99LDT x 1CDT oneshot PD tournament as arguable counterexample to LDT doing better than CDT

[summary: As a counterexample to the assertion that Logical decision theories handles a strictly larger fair problem class than CDT, [wei_dai Wei Dai] proposed the example of 1 CDT agent playing 99 LDT agents in a oneshot Prisoner's Dilemma without knowledge of the other agent's code. The LDT agents must cooperate uniformly to avoid accidentally defecting against each other; the CDT agent can defect against all of them.

Counterargument: Imagine a CDT agent and an LDT agent see a $20 bill lying in the street. Two days previously, Omega has already bombed an orphanage if the LDT algorithm's output is to pick up the $20 bill. The LDT agent refuses the money, and the CDT agent happily picks it up.

From the standpoint of a CDT agent, this situation seems fair because the CDT agent thinks that Omega has already left, and so believes the LDT agent would get the same payoff for the same physical act. But from the LDT agent's perspective, a behavior from one algorithm is being penalized while the identical behavior from another algorithm is being rewarded. Similarly, on the LDT view, 1 LDT agent versus 1 CDT agent facing 98 LDT agents in a PD tournament are facing an 'unfair' asymmetric correlation that the CDT agent doesn't care about.]

One of the arguments supporting Logical decision theories over Causal decision theories is the assertion that LDT handles a strictly wider problem class and therefore [ dominates]: Arguendo, we lose nothing by moving from CDT to LDT, and instead gain the ability to handle a strictly wider class of problems.

[wei_dai Wei Dai] posed the following counterexample: Suppose that 99 LDT agents and 1 CDT agent are playing a tournament of oneshot Prisoner's Dilemma.
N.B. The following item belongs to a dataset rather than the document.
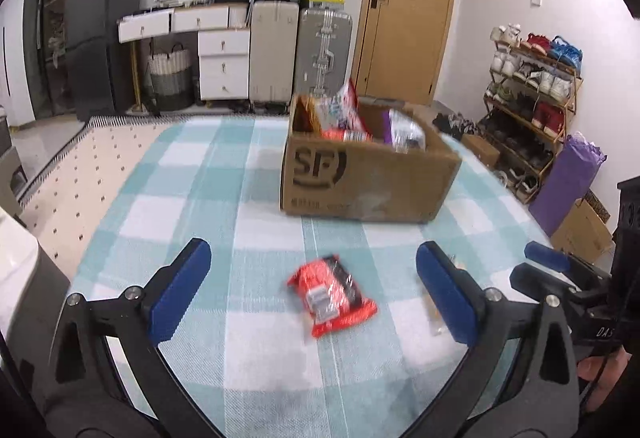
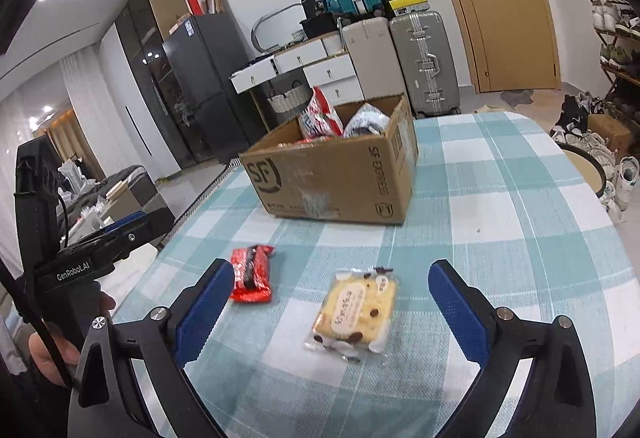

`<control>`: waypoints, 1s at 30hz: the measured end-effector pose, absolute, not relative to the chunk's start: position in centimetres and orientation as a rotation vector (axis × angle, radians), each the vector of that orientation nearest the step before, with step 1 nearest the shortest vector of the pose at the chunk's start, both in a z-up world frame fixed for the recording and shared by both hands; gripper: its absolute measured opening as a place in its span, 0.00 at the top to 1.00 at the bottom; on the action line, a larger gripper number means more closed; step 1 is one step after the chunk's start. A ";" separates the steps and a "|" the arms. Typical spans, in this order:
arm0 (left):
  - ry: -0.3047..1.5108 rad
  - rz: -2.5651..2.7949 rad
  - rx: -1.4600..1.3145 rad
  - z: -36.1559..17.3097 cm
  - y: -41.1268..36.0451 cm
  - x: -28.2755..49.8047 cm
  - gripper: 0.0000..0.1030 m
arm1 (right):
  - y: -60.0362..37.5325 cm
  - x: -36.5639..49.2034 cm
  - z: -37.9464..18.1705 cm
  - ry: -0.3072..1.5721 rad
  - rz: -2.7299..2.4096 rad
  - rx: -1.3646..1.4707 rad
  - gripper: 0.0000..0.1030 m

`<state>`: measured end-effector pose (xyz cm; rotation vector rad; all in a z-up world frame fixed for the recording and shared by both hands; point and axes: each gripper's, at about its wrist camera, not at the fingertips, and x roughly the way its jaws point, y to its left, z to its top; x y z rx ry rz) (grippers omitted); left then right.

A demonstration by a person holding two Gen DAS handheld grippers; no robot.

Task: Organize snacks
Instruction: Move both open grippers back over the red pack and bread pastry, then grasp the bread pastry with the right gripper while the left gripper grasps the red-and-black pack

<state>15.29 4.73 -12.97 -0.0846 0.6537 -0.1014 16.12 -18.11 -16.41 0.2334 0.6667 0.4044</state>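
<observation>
Both sets of jaws are standing wide apart, nothing between them: the left gripper (image 1: 312, 290) is facing the red snack packet (image 1: 331, 296), the right gripper (image 2: 332, 302) the wrapped yellow cake (image 2: 354, 314), both lying on the checked tablecloth (image 2: 500, 238). Each should straddle its packet squarely before closing. The cardboard box (image 2: 332, 178), already holding snacks, is waiting beyond, with nothing blocking the way.

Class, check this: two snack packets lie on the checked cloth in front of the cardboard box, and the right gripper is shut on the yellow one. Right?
Not quite. The right gripper stands open around the yellow packet without touching it, as the right wrist view shows. The rest holds.
</observation>
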 end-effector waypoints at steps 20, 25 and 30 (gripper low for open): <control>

Then the LDT agents calculate that they will lose a great deal by defecting (since this would make them defect against 99 other LDT agents), while the CDT agent cheerfully defects (and does not move in unison with the LDT agents).

To make this example more precise, we might also imagine an LDT agent, versus a CDT agent, playing the game "Me and 98 LDT agents in a PD tournament." (In the original example, the CDT agent is facing 99 LDT agents, and each LDT agent is facing 98 LDT agents and 1 CDT agent, which technically breaks the fairness of the problem.)
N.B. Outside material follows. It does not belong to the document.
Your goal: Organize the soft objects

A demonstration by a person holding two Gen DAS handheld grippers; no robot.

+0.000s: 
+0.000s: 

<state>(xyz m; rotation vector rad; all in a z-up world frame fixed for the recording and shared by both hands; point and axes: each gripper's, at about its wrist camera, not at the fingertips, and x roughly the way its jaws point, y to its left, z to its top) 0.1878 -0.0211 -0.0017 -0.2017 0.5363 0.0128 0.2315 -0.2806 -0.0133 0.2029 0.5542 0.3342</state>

There are two counterarguments that this example does not favor CDT as a decision theory:

First, imagine inserting a single logical-style agent with some other slightly variant algorithm, LDT-Prime, such that it no longer sees itself as moving in lockstep with the other LDT agents in the PD tournament. Then LDT-Prime will do as well as the CDT agent in the tournament, and do better on other Newcomblike problems. This argues that the particulars of the CDT algorithm were not what gave the CDT agent its apparent advantage.

Second, an LDT agent would argue against the fairness of the PD tournament. Since the LDT agent is facing off against 98 other agents moving in logical lockstep with itself, it is being faced with an environmental challenge unlike the one an LDT-Prime agent or CDT agent sees. Arguendo, the LDT agent is being presented with different options or consequences for its decision algorithm, compared to the consequences for the LDT-Prime or CDT algorithm.

Suppose that a CDT agent and an LDT agent both encounter a $20 bill in the street. Two days previously, Omega has already bombed an orphanage if the output of the LDT algorithm is to pick up the $20 bill. The LDT agent naturally refuses to pick up the $20. The CDT agent laughs and remarks that Omega is already gone, and chides the LDT agent for not taking the $20 reward that was equally available to any agent passing by.

Since the CDT agent doesn't think the past correlation can affect outcomes now, the CDT agent believes that the CDT agent and the LDT agent would receive just the same payoff for picking up the $20 bill, and thus that this scenario is a fair challenge. The LDT agent thinks that the CDT agent and LDT agent have been presented with different payoff matrices for the same outputs, and thus that this is an unfair challenge. On the LDT view, CDT agents are blind to Newcomblike dependencies, so the CDT agent may believe that a scenario is a fair CDT problem when it is actually an unfair Newcomblike problem.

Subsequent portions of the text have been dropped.